COLUMBIA — South Carolina's redrawn state house and congressional maps were allowed to stand Monday, as the U.S. Supreme Court summarily affirmed a federal court's ruling that the state's new lines are fair and don't discriminate against racial minorities.
Six black voters from Florence, Sumter, Georgetown, Berkeley, Darlington and Charleston counties sued Gov. Nikki Haley, the Legislature and other state officials earlier this year. They claimed the GOP-dominated state Legislature drew lines that segregate white and black voters into election districts and pack black voters into one congressional district, calling it “voting apartheid.”
The suit implored the judicial panel to throw out the plan, make lawmakers draw a new one and bar any elections based on them. The Department of Justice had already said it would not challenge the new plan.
In March, three federal judges in South Carolina upheld the new lines for the state's U.S. House districts – including the state's new 7th Congressional District along the coast – and the state House seats, saying that the plaintiffs had provided no convincing evidence that legislators drew the lines to dilute blacks' voting power.
That decision allowed South Carolina's primary process to continue on schedule. Days after the ruling, Dick Harpootlian – a Columbia attorney who also serves as chairman of the state Democratic Party – appealed to the U.S. Supreme Court.
Redistricting is a once-a-decade process to ensure political district lines reflect population changes as shown by the U.S. Census. South Carolina is picking up a seventh U.S. House seat – something the Palmetto State had years ago, before population fell in 1930 – in the state's northeastern corner on the coast.
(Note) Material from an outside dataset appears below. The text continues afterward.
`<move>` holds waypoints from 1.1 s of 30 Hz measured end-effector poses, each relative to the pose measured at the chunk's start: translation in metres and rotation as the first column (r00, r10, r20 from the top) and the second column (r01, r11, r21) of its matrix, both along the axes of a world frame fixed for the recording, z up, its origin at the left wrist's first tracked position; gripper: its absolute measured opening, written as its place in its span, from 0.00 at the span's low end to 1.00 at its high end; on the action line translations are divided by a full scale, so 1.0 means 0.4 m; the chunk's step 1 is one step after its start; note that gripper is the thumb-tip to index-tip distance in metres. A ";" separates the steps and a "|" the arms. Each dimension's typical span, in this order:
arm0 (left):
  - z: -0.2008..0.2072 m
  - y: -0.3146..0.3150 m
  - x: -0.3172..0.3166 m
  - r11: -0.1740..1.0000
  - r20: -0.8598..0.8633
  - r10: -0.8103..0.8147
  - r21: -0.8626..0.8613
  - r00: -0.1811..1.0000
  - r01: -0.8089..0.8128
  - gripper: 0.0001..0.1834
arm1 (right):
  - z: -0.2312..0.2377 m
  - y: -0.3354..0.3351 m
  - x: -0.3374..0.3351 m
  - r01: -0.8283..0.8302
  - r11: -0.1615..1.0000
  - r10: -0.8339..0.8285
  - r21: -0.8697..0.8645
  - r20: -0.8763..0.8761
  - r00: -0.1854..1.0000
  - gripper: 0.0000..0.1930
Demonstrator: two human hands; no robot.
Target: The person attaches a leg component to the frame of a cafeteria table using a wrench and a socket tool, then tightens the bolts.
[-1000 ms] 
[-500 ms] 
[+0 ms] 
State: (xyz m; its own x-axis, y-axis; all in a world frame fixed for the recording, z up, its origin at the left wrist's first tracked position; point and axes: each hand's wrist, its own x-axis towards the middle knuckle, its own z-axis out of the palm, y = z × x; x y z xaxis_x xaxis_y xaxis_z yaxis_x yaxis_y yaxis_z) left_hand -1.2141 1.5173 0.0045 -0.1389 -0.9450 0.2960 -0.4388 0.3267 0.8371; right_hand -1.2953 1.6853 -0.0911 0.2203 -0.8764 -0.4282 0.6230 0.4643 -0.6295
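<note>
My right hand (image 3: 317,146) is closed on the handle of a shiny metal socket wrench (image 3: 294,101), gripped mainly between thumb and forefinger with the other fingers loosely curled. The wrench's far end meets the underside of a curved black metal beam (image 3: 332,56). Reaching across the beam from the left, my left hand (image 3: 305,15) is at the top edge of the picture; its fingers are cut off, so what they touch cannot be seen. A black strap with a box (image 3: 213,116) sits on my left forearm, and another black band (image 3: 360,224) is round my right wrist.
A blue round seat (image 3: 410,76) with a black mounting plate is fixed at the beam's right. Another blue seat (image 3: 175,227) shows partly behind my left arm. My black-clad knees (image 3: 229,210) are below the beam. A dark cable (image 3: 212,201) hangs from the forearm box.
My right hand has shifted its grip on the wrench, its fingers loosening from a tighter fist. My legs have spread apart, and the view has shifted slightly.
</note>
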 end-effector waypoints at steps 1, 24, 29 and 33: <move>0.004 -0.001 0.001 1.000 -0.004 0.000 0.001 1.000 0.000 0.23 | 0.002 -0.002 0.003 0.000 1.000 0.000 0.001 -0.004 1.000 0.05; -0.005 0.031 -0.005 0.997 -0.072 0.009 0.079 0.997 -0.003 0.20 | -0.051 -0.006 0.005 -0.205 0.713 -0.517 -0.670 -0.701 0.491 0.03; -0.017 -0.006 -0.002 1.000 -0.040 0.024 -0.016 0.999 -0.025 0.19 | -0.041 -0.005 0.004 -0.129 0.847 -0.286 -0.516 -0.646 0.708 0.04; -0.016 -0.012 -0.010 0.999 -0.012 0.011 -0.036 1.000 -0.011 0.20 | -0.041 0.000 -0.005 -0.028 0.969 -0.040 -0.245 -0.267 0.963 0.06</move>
Proposed maps for South Carolina and other Southern states require federal approval under the Voting Rights Act because of a history of inequitable treatment of black voters. The U.S. Justice Department had already cleared South Carolina's maps.
Last month, Harpootlian said he was encouraged by a ruling from the U.S. District Court in Washington, which found that district maps drawn and approved by Texas' Republican-controlled Legislature didn't comply with the federal Voting Rights Act.
The Washington three-judge panel found evidence of discrimination in new lines drawn for that state's congressional and state Senate districts, saying prosecutors failed to prove they were drawn “without discriminatory purposes.”
On Monday, Harpootlian said he had his eyes on another case the U.S. Supreme Court is expected to take up that would deal with a larger issue: the constitutionality of the portion of the Voting Rights Act that requires South Carolina and other states seek approval for voting law changes.
“We're patient,” Harpootlian said. “I have a hard time believing the Supreme Court is going to say you can use the Voting Rights Act to destroy the so-called coalition districts. I think that's going to be dealt with in some context.”
South Carolina House Speaker Bobby Harrell, R-Charleston, said in a prepared statement that the district lines have been upheld at every turn. He dismissed the lawsuit as “a frivolous, poorly guided last ditch effort of political motive.”